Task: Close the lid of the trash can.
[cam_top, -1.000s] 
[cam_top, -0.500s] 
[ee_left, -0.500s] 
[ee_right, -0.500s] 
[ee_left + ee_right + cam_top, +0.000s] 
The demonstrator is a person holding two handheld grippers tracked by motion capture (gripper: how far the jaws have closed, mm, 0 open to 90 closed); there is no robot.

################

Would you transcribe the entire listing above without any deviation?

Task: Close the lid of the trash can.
[cam_top, -1.000s] 
[cam_top, -0.500s] 
[ee_left, -0.500s] 
[ee_right, -0.500s] 
[ee_left + ee_right + cam_top, +0.000s] 
The demonstrator is a person holding two handheld grippers tracked by motion capture (gripper: how far the jaws have closed, mm, 0 open to 90 closed); there is no robot.

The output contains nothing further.